The problem is more pronounced at lower-income levels: 29% of Americans living below the federal poverty line say their personal finances worsened in the past year. Roughly that many also find themselves in a deepening financial hole, saying they struggled to pay bills in the past three months.

Read the full story here.

11:27 a.m.

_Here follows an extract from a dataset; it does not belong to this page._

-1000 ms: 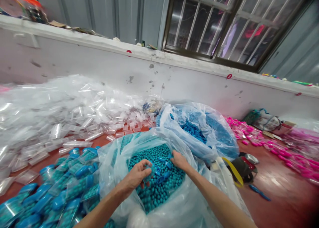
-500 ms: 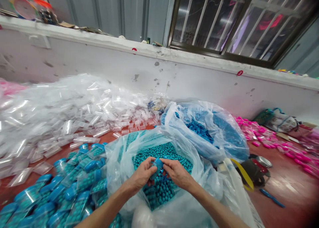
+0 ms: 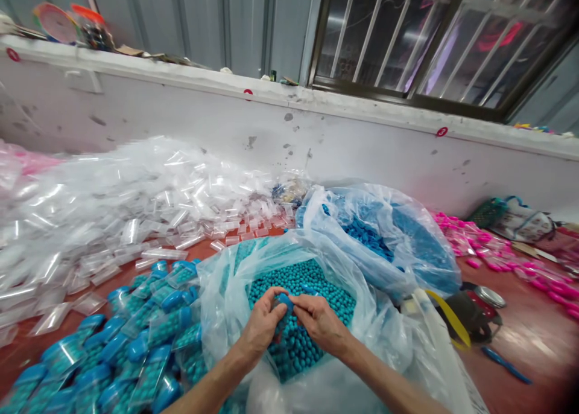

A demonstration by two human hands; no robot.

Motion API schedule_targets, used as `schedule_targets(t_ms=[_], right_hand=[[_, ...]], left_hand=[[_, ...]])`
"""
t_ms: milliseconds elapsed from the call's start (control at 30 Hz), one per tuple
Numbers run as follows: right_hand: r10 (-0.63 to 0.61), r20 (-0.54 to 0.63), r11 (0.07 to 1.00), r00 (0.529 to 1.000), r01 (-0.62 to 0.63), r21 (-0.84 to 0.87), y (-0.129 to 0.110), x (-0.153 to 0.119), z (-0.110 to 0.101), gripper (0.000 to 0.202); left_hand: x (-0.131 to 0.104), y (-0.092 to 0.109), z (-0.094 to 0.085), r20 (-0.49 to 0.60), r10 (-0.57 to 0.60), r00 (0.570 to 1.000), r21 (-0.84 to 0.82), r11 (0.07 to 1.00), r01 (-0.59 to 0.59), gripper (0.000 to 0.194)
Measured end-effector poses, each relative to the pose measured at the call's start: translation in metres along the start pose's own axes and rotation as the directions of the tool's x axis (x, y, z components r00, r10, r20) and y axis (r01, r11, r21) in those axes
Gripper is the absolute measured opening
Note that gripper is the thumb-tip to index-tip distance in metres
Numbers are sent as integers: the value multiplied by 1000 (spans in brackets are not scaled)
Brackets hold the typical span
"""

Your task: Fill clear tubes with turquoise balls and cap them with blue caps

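Over teal beads (image 3: 304, 276) in the open plastic bag (image 3: 221, 308), L hand (image 3: 262, 323) grips a blue-capped container (image 3: 285, 303), R hand (image 3: 320, 323) pinching its R edge; it's btwn both, long axis hidden, neither clearly nearer.

Smooth, plastic-looking beads (image 3: 302, 276) lie in a crinkled plastic bag (image 3: 221, 308); at nine o'clock, clear plastic pieces (image 3: 131, 232) gleam; at four, the floor (image 3: 538, 338) shines; at eleven, ridged metal panelling (image 3: 203, 25) looks matt.

barred window (image 3: 425, 46) above a white ledge (image 3: 344, 110)
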State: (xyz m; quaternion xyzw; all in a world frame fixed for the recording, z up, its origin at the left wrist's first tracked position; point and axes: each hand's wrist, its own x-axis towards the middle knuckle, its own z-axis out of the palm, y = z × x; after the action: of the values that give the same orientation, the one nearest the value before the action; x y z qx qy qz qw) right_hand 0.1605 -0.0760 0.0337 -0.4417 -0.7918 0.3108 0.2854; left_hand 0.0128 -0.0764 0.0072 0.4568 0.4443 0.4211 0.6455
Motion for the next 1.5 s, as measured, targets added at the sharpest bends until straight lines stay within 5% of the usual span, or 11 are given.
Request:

Loretto CEO should be fired after COVID vaccine controversy, community petition states

Some community organizers in Austin are calling for the firing of The Loretto Hospital President and Chief Executive George Miller over his handling of COVID-19 vaccines.

As of Monday, an online petition had almost 250 signatures and the lead organizers say they are asking for a video-conference meeting with the hospital board members, a request the directors so far are not granting.

“The documented inappropriate use of our vaccines, the lack of accountability/respect of our vaccines by President Miller and his team during the pandemic have and continue to disgrace Loretto Hospital and the community it serves,” said an April 5 letter from organizer Mary Russell Gardner and a dozen other women.

Miller is being disciplined by his board, receiving a two-week suspension, following vaccine events at the Trump Tower, the CEO’s South Suburban church and elsewhere that led Mayor Lori Lightfoot’s Administration to cut off vaccine supplies until the hospital can show that it has a plan to make sure shots are going to the Austin community.

The hospital is conducting an inquiry and audit to present to the city. The hospital’s No. 2 executive, former Chief Operating Officer Anosh Ahmed, resigned last month in the wake of the controversy.

Brett Chase and Mary Mitchellhave the full story here.

9:05 a.m. Pritzker office staffer tests positive for COVID-19

An employee in Gov. J.B. Pritzker’s office tested positive for COVID-19 on Monday, a spokeswoman for the governor said.

The staff member was not in close contact with Pritzker Monday, or in previous days, and all staff who were identified as having been so will follow U.S. Centers for Disease Control protocol, Jordan Abudayyeh, a spokeswoman for Pritzker’s office, said in a statement.

“The Governor’s Office continues to follow COVID-19 safety protocols including testing staff multiple times per week, weekly deep cleaning procedures, mask wearing, social distancing, and limiting the number of staff reporting to the office for in person work,” Abudayyeh said in the statement.

Since Pritzker had no direct contact with the staffer, he will not be self-isolating, his office said.